◆ Problem details ◆
Write the data below out in full, exactly as it stands.
··· Supplied entries
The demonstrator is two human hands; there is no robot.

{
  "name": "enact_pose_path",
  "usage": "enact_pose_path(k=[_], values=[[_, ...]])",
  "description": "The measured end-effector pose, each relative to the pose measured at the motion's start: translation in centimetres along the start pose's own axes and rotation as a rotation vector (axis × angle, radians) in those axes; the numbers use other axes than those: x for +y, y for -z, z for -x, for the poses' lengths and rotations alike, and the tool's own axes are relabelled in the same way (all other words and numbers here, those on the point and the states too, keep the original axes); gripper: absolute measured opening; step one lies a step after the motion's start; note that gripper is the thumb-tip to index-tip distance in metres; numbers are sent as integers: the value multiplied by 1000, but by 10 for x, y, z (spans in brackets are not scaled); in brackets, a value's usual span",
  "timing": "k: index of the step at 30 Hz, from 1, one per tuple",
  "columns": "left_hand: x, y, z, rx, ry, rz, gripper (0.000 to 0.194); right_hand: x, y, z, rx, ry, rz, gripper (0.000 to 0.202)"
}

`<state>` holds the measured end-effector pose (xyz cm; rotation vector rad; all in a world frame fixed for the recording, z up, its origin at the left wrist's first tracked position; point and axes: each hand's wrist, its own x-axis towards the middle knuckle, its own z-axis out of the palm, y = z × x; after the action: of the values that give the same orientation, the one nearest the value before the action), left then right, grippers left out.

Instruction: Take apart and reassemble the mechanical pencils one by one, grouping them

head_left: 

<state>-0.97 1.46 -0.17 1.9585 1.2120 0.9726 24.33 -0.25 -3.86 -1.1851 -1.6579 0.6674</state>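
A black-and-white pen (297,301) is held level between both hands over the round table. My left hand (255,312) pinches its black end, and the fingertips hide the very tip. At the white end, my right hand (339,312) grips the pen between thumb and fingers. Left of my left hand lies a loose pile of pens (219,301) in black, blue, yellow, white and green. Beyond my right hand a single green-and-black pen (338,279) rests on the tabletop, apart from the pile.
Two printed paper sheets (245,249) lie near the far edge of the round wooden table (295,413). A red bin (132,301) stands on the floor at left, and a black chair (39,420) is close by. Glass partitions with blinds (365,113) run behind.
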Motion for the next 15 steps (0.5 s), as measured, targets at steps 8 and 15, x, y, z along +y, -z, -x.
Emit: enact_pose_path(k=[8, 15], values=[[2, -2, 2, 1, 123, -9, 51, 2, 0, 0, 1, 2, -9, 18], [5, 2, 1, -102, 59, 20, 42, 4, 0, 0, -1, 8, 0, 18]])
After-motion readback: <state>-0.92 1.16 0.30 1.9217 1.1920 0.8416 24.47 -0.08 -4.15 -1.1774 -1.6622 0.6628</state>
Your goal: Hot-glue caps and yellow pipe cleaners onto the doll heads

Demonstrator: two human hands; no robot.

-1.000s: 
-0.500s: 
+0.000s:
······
◆ Task output ◆
The demonstrator is two human hands; there is no robot.

{
  "name": "enact_pose_path",
  "usage": "enact_pose_path(k=[_], values=[[_, ...]])",
  "description": "The measured end-effector pose, each relative to the pose measured at the motion's start: translation in centimetres along the start pose's own axes and rotation as a rotation vector (axis × angle, radians) in those axes; the numbers use other axes than those: x for +y, y for -z, z for -x, for the poses' lengths and rotations alike, and the tool's own axes are relabelled in the same way (all other words and numbers here, those on the point and the states too, keep the original axes); gripper: absolute measured opening; step one lies a step after the motion's start; note that gripper is the thumb-tip to index-tip distance in metres; numbers are sent as integers: the value multiplied by 1000, but by 10 for x, y, z (spans in brackets are not scaled); in brackets, a value's usual span",
  "timing": "k: index of the step at 30 Hz, from 1, one per tuple",
  "columns": "left_hand: x, y, z, rx, ry, rz, gripper (0.000 to 0.194); right_hand: x, y, z, rx, ry, rz, gripper (0.000 to 0.202)"
}

`<state>` holds the measured end-effector pose (xyz cm; rotation vector rad; all in a world frame fixed for the recording, z up, its origin at the left wrist's first tracked position; point and axes: each hand's wrist, its own x-axis towards the middle knuckle, its own z-axis out of the palm, y = z × x; after the action: of the values that give the same orientation, the one nearest the value before the action), left then right, grippers left out.

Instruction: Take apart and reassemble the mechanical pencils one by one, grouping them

head_left: 

<state>-0.97 1.46 -0.17 1.9585 1.2120 0.9726 24.33 -0.25 -3.86 -1.1851 -1.6579 0.6674</state>
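A black-and-white pen (297,301) is held level between both hands over the round table. My left hand (255,312) pinches its black end, and the fingertips hide the very tip. At the white end, my right hand (339,312) grips the pen between thumb and fingers. Left of my left hand lies a loose pile of pens (219,301) in black, blue, yellow, white and green. Beyond my right hand a single green-and-black pen (338,279) rests on the tabletop, apart from the pile.
Two printed paper sheets (245,249) lie near the far edge of the round wooden table (295,413). A red bin (132,301) stands on the floor at left, and a black chair (39,420) is close by. Glass partitions with blinds (365,113) run behind.
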Motion for the next 15 steps (0.5 s), as measured, targets at steps 8 and 15, x, y, z along +y, -z, -x.
Emit: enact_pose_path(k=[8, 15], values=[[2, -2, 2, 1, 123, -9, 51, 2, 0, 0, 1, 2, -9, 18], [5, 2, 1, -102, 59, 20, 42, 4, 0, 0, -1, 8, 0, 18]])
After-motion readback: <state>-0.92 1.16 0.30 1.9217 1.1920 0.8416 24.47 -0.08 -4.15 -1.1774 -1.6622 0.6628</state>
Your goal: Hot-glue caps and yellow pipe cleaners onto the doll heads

Demonstrator: two human hands; no robot.

-1.000s: 
-0.500s: 
+0.000s:

No other output is expected for this exercise.